> _Work instruction_
Take the data that follows and return it exactly.

> _Dataset excerpts_
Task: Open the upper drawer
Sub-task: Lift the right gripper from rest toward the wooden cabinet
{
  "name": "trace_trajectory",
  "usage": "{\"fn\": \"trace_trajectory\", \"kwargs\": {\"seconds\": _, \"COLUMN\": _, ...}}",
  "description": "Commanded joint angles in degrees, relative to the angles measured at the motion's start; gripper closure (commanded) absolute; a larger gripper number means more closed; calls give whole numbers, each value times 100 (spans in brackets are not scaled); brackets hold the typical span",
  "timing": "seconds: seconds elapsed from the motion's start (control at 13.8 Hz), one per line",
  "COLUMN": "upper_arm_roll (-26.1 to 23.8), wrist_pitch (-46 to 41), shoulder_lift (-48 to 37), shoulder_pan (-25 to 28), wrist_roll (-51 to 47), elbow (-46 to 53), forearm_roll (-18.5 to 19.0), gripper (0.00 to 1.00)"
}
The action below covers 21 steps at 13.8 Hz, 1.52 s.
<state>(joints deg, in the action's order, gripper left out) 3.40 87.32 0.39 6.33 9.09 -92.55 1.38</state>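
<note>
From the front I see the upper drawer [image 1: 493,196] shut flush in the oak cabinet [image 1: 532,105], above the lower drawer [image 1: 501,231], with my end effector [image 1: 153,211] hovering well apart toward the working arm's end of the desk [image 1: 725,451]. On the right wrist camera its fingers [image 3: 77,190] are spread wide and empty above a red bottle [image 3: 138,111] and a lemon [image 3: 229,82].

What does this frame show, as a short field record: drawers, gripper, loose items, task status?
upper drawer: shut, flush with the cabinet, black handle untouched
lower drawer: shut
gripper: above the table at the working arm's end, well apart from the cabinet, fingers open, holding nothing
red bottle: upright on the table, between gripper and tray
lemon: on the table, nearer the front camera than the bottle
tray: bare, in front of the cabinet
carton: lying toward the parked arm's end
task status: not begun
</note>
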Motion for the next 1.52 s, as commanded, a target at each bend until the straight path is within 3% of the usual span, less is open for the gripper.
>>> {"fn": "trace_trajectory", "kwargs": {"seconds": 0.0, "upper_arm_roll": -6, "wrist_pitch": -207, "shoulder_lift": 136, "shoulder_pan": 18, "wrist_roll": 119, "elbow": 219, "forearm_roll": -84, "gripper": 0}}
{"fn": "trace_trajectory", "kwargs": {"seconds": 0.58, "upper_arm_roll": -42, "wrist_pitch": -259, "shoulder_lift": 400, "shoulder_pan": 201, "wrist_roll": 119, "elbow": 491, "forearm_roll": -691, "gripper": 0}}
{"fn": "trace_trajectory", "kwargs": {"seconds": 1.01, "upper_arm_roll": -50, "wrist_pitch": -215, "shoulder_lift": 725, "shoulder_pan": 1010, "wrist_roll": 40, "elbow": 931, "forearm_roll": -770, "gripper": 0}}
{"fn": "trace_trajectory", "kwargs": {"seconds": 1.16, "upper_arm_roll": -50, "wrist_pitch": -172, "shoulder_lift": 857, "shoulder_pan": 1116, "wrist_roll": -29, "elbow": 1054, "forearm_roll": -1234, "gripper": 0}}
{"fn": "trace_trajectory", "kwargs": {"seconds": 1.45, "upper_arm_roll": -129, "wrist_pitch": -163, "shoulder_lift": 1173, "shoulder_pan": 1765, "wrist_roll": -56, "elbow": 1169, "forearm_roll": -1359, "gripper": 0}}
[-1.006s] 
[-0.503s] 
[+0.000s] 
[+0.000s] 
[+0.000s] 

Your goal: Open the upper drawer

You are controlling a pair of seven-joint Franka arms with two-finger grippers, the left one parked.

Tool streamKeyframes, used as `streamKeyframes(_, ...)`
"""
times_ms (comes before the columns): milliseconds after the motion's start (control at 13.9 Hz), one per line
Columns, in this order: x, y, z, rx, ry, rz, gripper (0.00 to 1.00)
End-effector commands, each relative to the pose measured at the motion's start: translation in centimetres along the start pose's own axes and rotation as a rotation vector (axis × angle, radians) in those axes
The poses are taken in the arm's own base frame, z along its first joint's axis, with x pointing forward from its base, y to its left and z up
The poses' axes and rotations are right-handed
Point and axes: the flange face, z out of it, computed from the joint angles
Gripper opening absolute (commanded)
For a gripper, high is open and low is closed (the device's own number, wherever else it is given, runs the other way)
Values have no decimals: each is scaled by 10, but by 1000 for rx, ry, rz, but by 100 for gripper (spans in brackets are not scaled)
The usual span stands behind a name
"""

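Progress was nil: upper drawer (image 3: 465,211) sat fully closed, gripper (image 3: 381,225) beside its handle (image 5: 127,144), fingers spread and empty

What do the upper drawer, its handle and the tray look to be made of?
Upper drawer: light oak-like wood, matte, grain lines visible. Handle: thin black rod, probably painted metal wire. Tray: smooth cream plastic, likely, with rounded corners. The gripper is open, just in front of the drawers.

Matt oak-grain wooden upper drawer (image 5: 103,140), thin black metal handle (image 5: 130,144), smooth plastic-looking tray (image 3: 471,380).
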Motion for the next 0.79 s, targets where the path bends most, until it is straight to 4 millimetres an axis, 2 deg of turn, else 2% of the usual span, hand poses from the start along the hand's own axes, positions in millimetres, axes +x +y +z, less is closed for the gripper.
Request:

> _Result of the task_
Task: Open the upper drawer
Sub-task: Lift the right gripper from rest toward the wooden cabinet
{
  "name": "trace_trajectory",
  "usage": "{\"fn\": \"trace_trajectory\", \"kwargs\": {\"seconds\": _, \"COLUMN\": _, ...}}",
  "description": "Commanded joint angles in degrees, relative to the angles measured at the motion's start; gripper closure (commanded) absolute; a larger gripper number means more closed; calls give whole numbers, each value times 100 (spans in brackets are not scaled); brackets hold the typical span",
  "timing": "seconds: seconds elapsed from the motion's start (control at 13.8 Hz), one per line",
  "COLUMN": "upper_arm_roll (-26.1 to 23.8), wrist_pitch (-46 to 41), shoulder_lift (-48 to 37), shoulder_pan (-25 to 28), wrist_roll (-51 to 47), elbow (-46 to 53), forearm_roll (-18.5 to 19.0), gripper (0.00 to 1.00)"
}
The action below covers 21 steps at 13.8 Hz, 1.52 s.
<state>(joints deg, in the action's order, gripper left out) 3.40 87.32 0.39 6.33 9.09 -92.55 1.38</state>
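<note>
From the front I see the upper drawer [image 1: 493,196] shut flush in the oak cabinet [image 1: 532,105], above the lower drawer [image 1: 501,231], with my end effector [image 1: 153,211] hovering well apart toward the working arm's end of the desk [image 1: 725,451]. On the right wrist camera its fingers [image 3: 77,190] are spread wide and empty above a red bottle [image 3: 138,111] and a lemon [image 3: 229,82].

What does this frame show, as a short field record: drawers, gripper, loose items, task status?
upper drawer: shut, flush with the cabinet, black handle untouched
lower drawer: shut
gripper: above the table at the working arm's end, well apart from the cabinet, fingers open, holding nothing
red bottle: upright on the table, between gripper and tray
lemon: on the table, nearer the front camera than the bottle
tray: bare, in front of the cabinet
carton: lying toward the parked arm's end
task status: not begun
</note>
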Motion for the next 1.52 s, as commanded, a target at each bend until the straight path is within 3% of the usual span, less is open for the gripper.
>>> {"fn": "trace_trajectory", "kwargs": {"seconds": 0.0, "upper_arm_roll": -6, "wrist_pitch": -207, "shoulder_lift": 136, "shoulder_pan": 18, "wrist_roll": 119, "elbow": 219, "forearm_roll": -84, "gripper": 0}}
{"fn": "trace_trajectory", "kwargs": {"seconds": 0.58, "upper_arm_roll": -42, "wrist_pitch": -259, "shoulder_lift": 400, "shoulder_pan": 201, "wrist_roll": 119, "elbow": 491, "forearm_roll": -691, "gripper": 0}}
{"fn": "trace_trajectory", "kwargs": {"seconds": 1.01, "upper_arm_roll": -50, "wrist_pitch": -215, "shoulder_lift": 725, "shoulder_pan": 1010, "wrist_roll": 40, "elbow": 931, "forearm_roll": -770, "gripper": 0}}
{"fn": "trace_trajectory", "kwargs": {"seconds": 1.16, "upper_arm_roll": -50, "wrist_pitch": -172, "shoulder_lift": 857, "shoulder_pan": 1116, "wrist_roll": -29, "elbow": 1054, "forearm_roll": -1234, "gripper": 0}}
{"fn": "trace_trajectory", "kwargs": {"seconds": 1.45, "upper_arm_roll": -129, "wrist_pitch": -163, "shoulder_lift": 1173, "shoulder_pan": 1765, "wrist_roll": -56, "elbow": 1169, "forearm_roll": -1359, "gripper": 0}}
[-1.006s] 
[-0.503s] 
[+0.000s] 
[+0.000s] 
[+0.000s] 

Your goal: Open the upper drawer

You are controlling a pair of seven-joint Franka arms with two-finger grippers, the left one parked.

Tool streamKeyframes, used as `streamKeyframes(_, ...)`
"""
times_ms (comes before the columns): milliseconds after the motion's start (control at 13.9 Hz), one per line
Columns, in this order: x, y, z, rx, ry, rz, gripper (0.00 to 1.00)
End-effector commands, each relative to the pose measured at the motion's start: translation in centimetres along the start pose's own axes and rotation as a rotation vector (axis × angle, radians) in those axes
The poses are taken in the arm's own base frame, z along its first joint's axis, with x pointing forward from its base, y to its left and z up
The poses' axes and rotations are right-handed
Point and axes: the flange face, z out of it, computed from the joint angles
Gripper opening absolute (commanded)
For a gripper, high is open and low is closed (the device's own number, wherever else it is given, runs the other way)
Values have no decimals: each is scaled by 10, but by 1000 for rx, ry, rz, but by 100 for gripper (spans in brackets are not scaled)
The usual span stands behind a name
"""

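Progress was nil: upper drawer (image 3: 465,211) sat fully closed, gripper (image 3: 381,225) beside its handle (image 5: 127,144), fingers spread and empty

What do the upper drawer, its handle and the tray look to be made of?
Upper drawer: light oak-like wood, matte, grain lines visible. Handle: thin black rod, probably painted metal wire. Tray: smooth cream plastic, likely, with rounded corners. The gripper is open, just in front of the drawers.

Matt oak-grain wooden upper drawer (image 5: 103,140), thin black metal handle (image 5: 130,144), smooth plastic-looking tray (image 3: 471,380).
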Motion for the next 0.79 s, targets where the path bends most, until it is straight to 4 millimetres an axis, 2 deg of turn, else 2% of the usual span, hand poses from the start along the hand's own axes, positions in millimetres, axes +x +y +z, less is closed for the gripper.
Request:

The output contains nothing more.